Mel Gibson in the 1995 blockbuster, Braveheart
The 30-foot statue of the Braveheart hero is hoped to attract thousands of tourists to a hill in Paisley, Renfrewshire.
The council has already spent £10,000 on a feasibility study for the ambitious plan, which would include a visitor centre and bronze sculptures of three other independence fighters.
The sculptor Sandy Stoddart, who would create the statue, Scotland’s first with Braveheart on horseback, said: “This would be a monument made for Paisley, by Paisley, in Paisley.
“It’s simply a grand commemoration of the fact that we, in this town, are in the heart of Wallace country.
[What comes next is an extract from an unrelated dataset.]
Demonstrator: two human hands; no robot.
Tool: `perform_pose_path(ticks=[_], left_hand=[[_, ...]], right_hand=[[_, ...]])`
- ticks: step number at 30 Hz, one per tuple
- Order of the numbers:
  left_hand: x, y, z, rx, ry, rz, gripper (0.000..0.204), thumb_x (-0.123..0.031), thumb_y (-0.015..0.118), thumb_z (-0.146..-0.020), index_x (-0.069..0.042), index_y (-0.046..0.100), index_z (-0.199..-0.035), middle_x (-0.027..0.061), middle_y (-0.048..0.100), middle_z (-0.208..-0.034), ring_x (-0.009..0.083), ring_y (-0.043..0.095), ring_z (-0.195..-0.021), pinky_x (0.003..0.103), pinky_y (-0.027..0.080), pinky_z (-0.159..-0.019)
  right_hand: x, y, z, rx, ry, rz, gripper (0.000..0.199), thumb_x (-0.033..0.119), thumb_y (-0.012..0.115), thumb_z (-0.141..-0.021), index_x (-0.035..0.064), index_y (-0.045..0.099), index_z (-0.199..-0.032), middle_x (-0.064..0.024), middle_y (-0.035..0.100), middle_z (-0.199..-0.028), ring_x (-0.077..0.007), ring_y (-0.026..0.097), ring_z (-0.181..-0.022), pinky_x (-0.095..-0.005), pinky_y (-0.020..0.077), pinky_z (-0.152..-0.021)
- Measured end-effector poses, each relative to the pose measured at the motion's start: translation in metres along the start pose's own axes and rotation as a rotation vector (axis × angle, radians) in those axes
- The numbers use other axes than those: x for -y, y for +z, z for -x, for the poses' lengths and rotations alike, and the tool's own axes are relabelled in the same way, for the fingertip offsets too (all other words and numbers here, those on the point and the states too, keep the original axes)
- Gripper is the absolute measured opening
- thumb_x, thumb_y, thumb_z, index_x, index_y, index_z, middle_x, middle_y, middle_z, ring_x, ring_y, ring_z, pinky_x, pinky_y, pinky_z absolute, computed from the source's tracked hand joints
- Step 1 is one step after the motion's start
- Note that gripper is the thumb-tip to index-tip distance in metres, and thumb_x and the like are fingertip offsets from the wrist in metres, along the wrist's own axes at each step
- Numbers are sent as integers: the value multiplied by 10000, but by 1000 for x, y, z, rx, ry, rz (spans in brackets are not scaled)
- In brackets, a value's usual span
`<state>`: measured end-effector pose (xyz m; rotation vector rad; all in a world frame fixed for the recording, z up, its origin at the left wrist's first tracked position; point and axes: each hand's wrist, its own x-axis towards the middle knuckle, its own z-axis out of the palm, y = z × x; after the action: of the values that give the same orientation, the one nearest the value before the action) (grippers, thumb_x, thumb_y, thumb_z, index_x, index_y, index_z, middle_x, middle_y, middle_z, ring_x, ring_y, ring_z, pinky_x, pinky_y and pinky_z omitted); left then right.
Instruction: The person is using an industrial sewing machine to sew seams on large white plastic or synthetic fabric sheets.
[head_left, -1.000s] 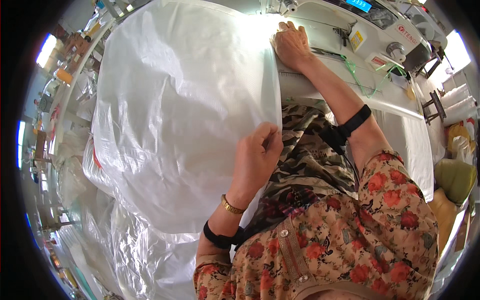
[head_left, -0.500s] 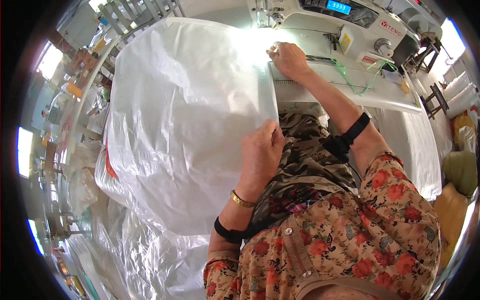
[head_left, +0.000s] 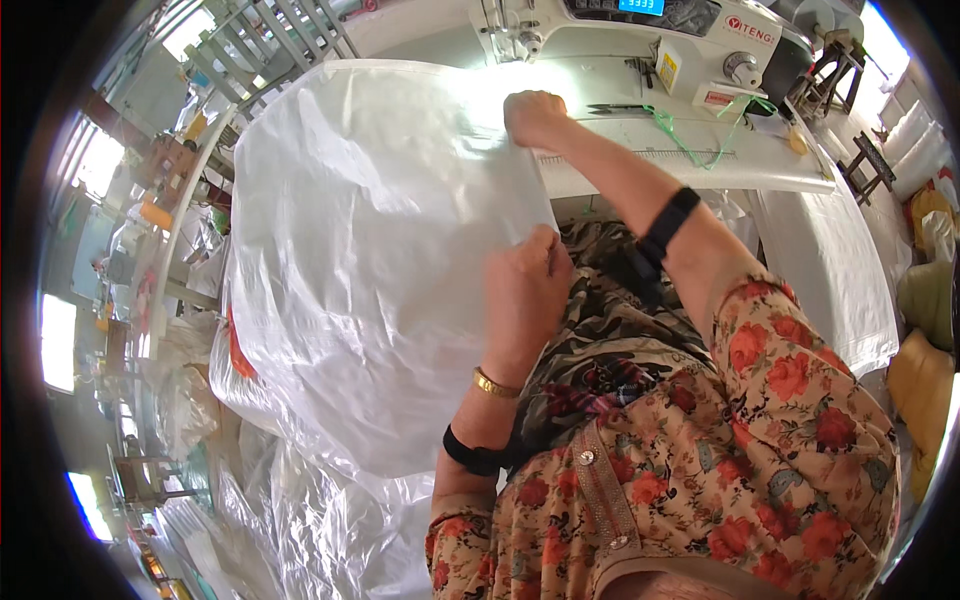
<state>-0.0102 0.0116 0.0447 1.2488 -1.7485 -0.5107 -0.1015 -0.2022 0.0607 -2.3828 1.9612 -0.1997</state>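
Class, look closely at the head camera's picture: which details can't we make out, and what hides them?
All in the head view:
- Left hand: slightly blurred; its own curled fingers hide whether it pinches the white sheet.
- Right hand: its back hides the fingertips.
- Sewing machine: top cut off by the upper picture edge.
- Sheet's far right corner: washed out by glare.

Past the right hand [head_left: 535, 118], I see digits on a blue screen [head_left: 641, 5], red lettering [head_left: 750, 30] on the sewing machine [head_left: 690, 45], a yellow label [head_left: 668, 67], a red label [head_left: 718, 99]; nearer, ruler marks [head_left: 690, 155].
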Motion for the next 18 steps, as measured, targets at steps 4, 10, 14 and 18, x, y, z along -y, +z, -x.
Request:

“This town should be associated with valour, not squalor.”
But criticisms have been made of the cost of the project at Sauchel Hill, which, if it goes ahead would be partly paid for by a trust fund accepting donations from benefactors across the world.
Leading Labour politician Douglas Alexander, MP for Paisley and Renfrewshire, said SNP-led Renfrewshire Council should think again.
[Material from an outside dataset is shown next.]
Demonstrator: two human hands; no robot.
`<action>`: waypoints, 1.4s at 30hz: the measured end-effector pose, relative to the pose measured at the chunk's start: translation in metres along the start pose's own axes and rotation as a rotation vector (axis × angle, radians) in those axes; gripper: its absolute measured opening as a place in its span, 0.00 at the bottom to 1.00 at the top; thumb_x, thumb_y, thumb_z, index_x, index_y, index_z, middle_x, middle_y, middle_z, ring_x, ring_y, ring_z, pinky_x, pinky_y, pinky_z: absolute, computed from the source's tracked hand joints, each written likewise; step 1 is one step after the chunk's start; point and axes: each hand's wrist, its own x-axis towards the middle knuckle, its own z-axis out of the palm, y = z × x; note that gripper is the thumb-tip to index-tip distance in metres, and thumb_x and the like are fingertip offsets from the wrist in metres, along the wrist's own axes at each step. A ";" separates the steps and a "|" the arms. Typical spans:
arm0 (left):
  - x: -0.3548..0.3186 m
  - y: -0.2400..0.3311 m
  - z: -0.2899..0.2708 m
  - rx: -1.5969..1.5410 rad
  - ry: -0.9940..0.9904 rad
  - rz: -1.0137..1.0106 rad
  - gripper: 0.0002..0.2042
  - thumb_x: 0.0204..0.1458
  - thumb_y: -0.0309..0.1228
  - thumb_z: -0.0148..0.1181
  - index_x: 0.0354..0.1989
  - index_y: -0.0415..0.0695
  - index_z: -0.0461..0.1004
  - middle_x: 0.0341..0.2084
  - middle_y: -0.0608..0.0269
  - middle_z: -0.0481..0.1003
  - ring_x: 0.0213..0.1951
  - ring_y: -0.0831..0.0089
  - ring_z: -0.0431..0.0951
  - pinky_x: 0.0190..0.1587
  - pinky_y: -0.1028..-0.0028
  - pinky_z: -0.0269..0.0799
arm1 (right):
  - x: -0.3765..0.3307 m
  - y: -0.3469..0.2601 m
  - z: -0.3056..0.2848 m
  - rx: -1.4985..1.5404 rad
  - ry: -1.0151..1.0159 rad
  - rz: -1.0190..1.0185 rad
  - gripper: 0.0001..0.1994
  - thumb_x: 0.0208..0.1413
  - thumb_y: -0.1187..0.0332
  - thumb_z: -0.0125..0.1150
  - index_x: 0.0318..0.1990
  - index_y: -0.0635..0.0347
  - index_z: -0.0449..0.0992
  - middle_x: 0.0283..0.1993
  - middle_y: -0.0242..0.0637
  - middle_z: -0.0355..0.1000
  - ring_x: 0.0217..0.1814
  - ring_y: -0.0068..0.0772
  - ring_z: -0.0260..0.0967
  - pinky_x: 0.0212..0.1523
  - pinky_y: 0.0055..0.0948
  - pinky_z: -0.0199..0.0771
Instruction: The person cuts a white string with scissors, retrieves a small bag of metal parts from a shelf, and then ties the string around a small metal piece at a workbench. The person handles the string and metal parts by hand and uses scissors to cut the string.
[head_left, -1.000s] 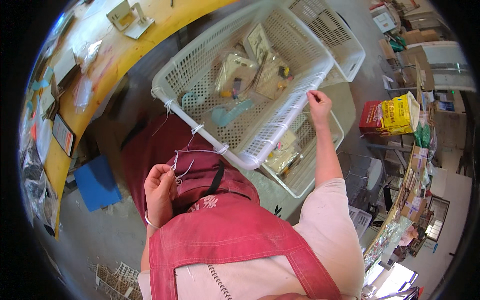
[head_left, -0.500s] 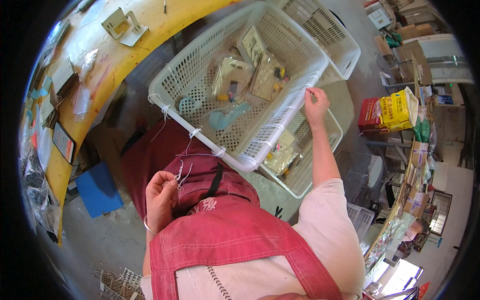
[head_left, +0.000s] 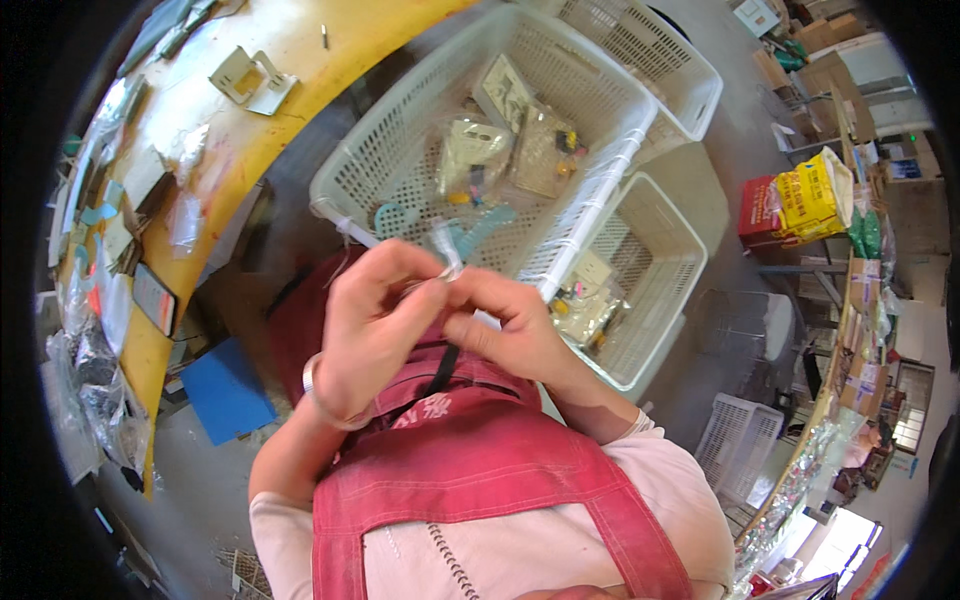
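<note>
My left hand (head_left: 375, 325) and my right hand (head_left: 510, 325) meet above the near rim of a white plastic crate (head_left: 600, 215). Both are closed, fingertips pinched together round white string (head_left: 452, 262), which is smeared by motion. A pale loop of it stands up over the fingers. More string is wound along the crate's right rim. Inside the crate lie clear bags of flat beige parts (head_left: 470, 155) with small yellow and black pieces. Light blue round-ended pieces (head_left: 480, 230) rest on the crate's floor near my fingers.
A second white crate (head_left: 690, 270) with bagged parts stands to the right, another (head_left: 710, 85) behind. On the left, a yellow-edged table (head_left: 300, 95) carries a beige bracket (head_left: 250, 80), plastic bags and a phone-like device (head_left: 155, 300). A blue panel (head_left: 228, 390) lies below it.
My right hand has left the crate's right rim and come in to the middle. My left hand has risen with the string to meet it. The view has shifted slightly.
</note>
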 end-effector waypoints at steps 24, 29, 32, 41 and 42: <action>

He said: “I’m a great admirer of Sandy Stoddart’s work but I think local people will be appalled that the council has used public money to look into building a monument to William Wallace instead of tackling the scourge of boarded-up buildings in Paisley town centre.
“I wish they had the same interest in public services that they have suddenly discovered in public art.”
The project would also include a statue of Sir Andrew Moray, who raised a rebellion in the north of Scotland in 1297.
Bronze statues of Bishop Robert Wishart and James the Fifth, High Steward of Scotland are planned to represent the church and aristocracy.
It is rumoured the two men met in Paisley while planning a rebellion with Wallace.
The name of nearby Canal Street rail station would be changed to Paisley Wallace Monument Station.
The architect in charge of the detailed plans, Jon Jewitt, said the William
Wallace could be as big as Gateshead’s Angel of the North.
The council is expected to make its decision in two months.